**What you are asked to do:** Pictures stay out of this copy; please retype only the lines from the start of the records through the line with "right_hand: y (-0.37".

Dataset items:
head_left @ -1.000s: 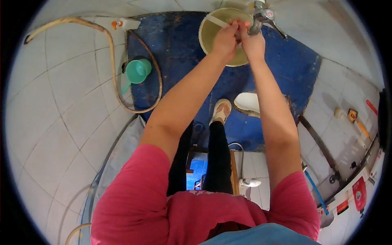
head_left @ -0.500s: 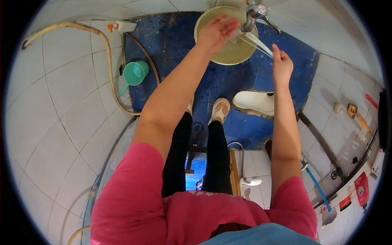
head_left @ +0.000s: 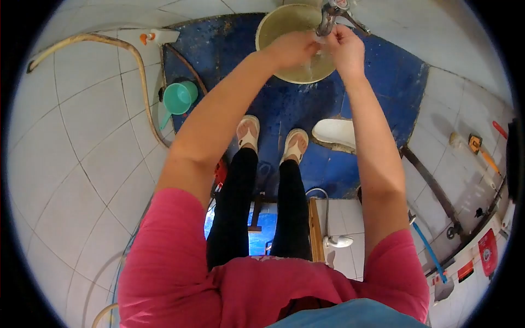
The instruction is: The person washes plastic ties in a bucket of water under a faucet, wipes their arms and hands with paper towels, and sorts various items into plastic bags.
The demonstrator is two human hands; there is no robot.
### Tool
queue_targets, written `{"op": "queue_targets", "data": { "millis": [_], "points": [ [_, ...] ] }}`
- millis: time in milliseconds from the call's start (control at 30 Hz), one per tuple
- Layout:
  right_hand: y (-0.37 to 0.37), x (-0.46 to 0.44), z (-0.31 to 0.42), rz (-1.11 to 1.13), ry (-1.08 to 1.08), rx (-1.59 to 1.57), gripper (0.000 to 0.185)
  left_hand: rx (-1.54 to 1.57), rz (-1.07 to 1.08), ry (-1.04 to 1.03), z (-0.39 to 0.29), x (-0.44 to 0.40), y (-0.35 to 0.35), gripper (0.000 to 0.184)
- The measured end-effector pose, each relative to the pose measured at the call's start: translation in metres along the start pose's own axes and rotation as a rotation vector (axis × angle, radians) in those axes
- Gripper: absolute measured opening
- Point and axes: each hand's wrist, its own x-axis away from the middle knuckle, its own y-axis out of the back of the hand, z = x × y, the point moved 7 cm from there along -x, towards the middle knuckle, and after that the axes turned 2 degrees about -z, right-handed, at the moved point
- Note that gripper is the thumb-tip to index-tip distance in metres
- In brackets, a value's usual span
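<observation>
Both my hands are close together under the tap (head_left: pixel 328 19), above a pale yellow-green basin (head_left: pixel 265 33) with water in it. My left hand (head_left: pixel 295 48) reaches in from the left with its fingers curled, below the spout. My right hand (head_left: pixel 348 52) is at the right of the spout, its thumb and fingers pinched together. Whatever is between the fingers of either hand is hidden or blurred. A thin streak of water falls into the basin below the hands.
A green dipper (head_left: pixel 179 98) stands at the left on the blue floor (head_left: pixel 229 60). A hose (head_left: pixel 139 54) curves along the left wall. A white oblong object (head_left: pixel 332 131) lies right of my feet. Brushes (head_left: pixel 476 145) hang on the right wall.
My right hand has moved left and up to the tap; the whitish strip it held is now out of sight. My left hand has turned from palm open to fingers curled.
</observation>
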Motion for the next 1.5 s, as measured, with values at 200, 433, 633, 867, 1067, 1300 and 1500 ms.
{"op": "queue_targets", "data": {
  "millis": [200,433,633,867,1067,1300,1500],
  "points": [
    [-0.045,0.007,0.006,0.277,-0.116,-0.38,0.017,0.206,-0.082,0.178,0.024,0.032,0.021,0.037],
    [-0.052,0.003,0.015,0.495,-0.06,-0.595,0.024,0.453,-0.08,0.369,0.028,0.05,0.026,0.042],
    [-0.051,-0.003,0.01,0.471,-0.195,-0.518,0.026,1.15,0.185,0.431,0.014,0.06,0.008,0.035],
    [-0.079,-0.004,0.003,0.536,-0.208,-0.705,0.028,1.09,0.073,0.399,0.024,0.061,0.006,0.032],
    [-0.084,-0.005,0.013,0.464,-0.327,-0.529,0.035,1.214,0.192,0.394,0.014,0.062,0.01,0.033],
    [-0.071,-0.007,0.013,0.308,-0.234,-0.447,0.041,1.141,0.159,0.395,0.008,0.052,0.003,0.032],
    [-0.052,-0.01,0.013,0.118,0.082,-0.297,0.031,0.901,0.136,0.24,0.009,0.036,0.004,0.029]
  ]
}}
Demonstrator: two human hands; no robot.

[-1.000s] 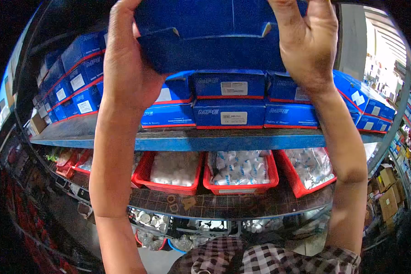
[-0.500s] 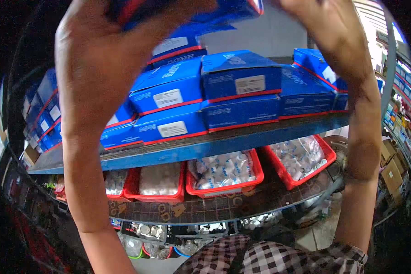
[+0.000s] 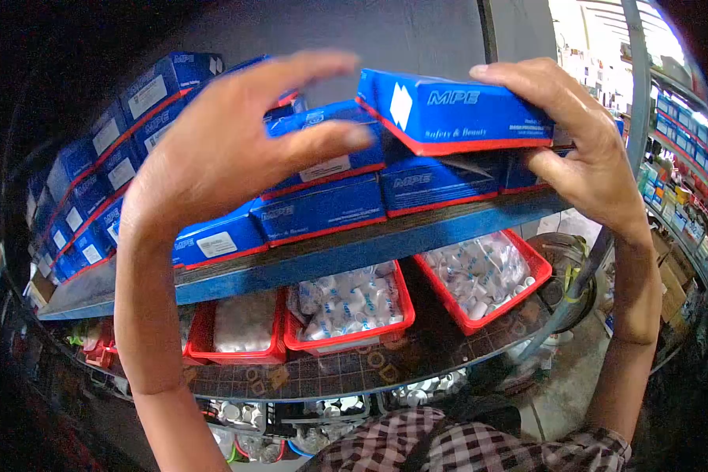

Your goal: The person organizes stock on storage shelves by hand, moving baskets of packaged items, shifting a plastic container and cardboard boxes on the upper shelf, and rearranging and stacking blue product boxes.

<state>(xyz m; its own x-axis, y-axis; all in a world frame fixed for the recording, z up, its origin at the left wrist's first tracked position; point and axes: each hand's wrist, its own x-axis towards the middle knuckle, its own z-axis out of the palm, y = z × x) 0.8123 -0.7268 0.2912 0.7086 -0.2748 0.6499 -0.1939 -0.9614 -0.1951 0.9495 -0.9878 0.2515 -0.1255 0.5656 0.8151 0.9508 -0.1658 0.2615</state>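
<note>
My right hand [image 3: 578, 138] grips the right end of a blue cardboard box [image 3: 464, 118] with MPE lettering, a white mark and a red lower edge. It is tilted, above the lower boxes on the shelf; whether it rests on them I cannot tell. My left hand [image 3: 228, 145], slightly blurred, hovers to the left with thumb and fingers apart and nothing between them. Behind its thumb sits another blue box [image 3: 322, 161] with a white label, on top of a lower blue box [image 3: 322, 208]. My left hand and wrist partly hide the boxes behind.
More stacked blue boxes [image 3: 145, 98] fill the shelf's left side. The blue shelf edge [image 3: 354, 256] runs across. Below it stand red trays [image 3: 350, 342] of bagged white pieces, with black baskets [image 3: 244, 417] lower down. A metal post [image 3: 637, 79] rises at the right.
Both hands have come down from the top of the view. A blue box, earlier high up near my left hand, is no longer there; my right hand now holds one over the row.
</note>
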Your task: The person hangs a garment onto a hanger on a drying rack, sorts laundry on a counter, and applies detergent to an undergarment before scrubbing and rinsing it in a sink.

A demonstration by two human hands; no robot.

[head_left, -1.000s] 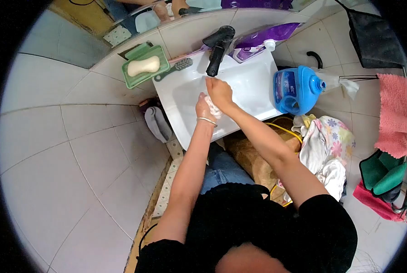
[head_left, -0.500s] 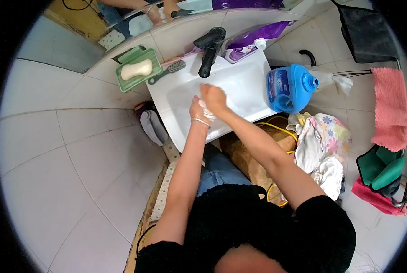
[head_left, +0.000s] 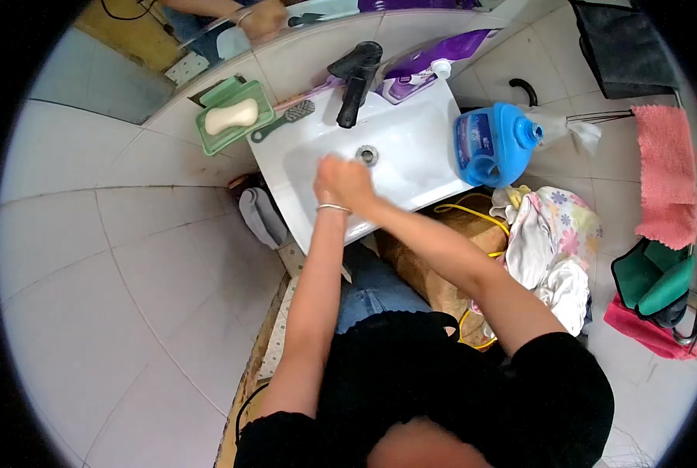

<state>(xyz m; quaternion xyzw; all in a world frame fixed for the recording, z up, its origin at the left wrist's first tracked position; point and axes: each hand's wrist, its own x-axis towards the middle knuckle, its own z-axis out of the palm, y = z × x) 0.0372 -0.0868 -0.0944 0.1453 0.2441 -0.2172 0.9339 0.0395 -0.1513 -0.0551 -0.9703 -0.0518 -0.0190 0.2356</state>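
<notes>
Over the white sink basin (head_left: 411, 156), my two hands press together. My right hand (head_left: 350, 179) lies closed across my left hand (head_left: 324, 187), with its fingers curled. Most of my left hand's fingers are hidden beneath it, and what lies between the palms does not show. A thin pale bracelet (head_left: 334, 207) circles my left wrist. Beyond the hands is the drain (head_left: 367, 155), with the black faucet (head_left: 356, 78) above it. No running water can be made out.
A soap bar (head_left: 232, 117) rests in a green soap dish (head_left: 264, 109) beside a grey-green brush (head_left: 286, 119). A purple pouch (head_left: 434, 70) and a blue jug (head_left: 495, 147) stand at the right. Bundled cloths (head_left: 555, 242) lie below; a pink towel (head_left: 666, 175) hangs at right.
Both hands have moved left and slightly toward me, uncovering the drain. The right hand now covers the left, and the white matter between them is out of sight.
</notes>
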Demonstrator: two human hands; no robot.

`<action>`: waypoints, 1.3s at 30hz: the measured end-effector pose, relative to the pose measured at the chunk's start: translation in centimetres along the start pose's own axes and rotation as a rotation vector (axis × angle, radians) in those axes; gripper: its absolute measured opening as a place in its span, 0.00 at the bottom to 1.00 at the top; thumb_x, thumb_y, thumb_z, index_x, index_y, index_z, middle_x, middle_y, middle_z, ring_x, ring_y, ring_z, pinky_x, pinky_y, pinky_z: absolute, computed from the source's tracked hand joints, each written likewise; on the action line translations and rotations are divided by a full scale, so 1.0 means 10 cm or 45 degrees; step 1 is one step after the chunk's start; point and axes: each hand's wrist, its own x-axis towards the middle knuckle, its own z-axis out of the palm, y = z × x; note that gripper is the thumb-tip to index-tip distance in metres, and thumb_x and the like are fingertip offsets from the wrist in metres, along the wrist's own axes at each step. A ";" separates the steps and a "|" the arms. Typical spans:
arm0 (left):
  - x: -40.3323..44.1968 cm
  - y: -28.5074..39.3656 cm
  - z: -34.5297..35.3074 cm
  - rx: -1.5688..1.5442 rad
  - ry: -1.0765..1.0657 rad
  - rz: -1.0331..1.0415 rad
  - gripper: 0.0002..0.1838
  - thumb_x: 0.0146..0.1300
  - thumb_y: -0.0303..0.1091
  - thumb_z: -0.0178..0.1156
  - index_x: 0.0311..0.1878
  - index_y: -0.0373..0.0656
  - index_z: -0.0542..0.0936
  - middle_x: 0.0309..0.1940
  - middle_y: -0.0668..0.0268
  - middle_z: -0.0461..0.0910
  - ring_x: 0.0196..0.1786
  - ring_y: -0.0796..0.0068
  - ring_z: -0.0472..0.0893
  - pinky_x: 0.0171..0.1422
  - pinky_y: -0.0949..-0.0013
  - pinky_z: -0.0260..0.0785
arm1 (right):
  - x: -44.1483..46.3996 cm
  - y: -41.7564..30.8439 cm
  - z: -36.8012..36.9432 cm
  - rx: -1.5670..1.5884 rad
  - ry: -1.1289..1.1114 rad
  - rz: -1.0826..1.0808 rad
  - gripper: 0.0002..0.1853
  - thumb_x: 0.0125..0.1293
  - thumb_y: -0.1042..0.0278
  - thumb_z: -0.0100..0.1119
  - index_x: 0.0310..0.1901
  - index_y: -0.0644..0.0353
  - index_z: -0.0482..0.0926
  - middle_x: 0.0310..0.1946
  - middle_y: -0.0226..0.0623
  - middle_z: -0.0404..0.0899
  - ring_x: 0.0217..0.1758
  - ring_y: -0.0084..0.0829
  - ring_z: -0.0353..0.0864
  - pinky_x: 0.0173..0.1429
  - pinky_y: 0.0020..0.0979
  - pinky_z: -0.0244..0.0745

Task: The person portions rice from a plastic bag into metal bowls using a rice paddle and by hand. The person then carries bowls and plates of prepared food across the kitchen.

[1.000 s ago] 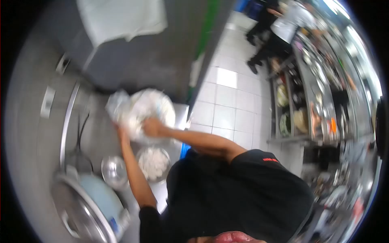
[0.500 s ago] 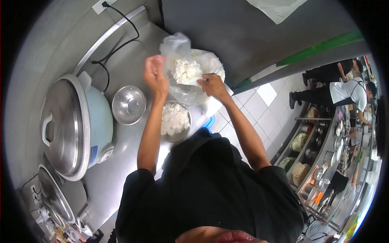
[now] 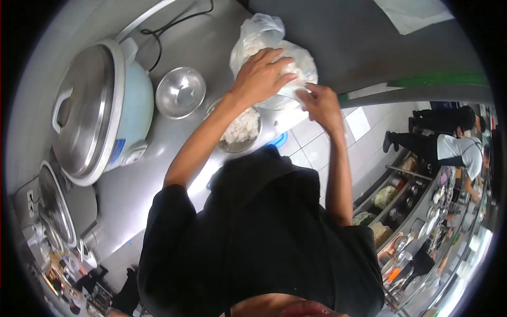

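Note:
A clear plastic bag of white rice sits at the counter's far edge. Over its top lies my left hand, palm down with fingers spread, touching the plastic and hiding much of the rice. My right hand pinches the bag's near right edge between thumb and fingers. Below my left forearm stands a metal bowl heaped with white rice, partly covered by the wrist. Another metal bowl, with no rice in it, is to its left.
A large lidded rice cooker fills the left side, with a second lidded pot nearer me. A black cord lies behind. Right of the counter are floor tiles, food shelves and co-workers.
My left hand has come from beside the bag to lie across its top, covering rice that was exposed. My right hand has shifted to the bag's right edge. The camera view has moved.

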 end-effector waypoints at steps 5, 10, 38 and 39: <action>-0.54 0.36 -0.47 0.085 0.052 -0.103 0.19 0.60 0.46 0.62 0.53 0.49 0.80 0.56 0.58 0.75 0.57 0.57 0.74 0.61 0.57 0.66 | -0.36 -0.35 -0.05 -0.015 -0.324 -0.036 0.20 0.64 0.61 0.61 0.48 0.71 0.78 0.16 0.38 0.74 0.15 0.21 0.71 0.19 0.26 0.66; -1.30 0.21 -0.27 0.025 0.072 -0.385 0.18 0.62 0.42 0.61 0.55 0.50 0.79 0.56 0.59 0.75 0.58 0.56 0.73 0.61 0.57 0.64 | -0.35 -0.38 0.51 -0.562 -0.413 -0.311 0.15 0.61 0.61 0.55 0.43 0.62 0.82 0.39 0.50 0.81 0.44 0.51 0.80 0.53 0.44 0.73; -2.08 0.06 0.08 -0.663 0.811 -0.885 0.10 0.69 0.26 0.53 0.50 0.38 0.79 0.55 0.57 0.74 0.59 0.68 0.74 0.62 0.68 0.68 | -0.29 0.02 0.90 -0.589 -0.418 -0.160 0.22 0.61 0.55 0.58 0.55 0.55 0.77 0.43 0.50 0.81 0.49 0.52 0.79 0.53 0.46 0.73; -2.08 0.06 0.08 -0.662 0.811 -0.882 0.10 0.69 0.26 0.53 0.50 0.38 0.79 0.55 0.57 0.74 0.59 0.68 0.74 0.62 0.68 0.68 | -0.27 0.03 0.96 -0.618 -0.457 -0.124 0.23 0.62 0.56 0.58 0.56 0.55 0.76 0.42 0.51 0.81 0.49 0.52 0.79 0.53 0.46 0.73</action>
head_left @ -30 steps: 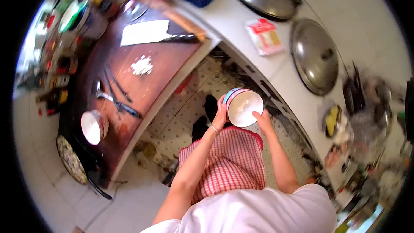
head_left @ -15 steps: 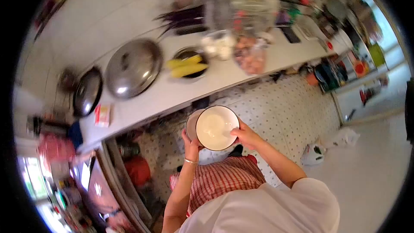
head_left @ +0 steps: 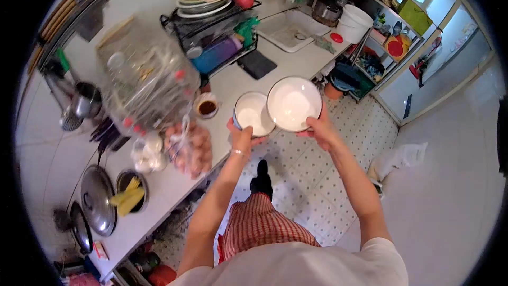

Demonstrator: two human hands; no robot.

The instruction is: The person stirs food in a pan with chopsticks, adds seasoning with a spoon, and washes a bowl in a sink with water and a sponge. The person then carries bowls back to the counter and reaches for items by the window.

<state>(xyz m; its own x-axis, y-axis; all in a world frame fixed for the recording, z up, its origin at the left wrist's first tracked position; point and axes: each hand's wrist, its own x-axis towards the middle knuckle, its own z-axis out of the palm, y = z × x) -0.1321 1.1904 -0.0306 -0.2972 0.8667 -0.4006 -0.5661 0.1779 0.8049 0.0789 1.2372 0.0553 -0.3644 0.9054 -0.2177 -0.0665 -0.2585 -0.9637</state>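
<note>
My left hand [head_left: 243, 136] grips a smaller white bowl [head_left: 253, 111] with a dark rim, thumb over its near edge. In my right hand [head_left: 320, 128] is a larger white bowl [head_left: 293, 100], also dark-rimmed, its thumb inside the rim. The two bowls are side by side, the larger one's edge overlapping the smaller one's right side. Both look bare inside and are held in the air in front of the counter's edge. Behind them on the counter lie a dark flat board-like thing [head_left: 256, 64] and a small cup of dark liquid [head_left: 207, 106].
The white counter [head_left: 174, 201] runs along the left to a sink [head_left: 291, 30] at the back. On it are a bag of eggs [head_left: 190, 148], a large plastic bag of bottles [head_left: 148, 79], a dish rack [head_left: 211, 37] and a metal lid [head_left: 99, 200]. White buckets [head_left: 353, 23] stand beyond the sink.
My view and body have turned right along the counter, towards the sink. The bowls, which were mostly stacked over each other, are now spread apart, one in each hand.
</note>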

**Solution to the exercise:**
head_left @ -1.000s: 
head_left @ -0.500s: 
head_left @ +0.000s: 
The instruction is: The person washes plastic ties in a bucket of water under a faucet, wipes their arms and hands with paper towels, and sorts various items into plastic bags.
The demonstrator is two human hands; there is no robot.
### Tool
queue_targets, written `{"op": "queue_targets", "data": { "millis": [_], "points": [ [_, ...] ] }}`
- millis: time in milliseconds from the call's start (control at 30 Hz), one per tuple
- Layout:
  right_hand: y (-0.37 to 0.37), x (-0.46 to 0.44), z (-0.31 to 0.42), rz (-1.11 to 1.13), ry (-1.08 to 1.08), rx (-1.59 to 1.57), gripper (0.000 to 0.185)

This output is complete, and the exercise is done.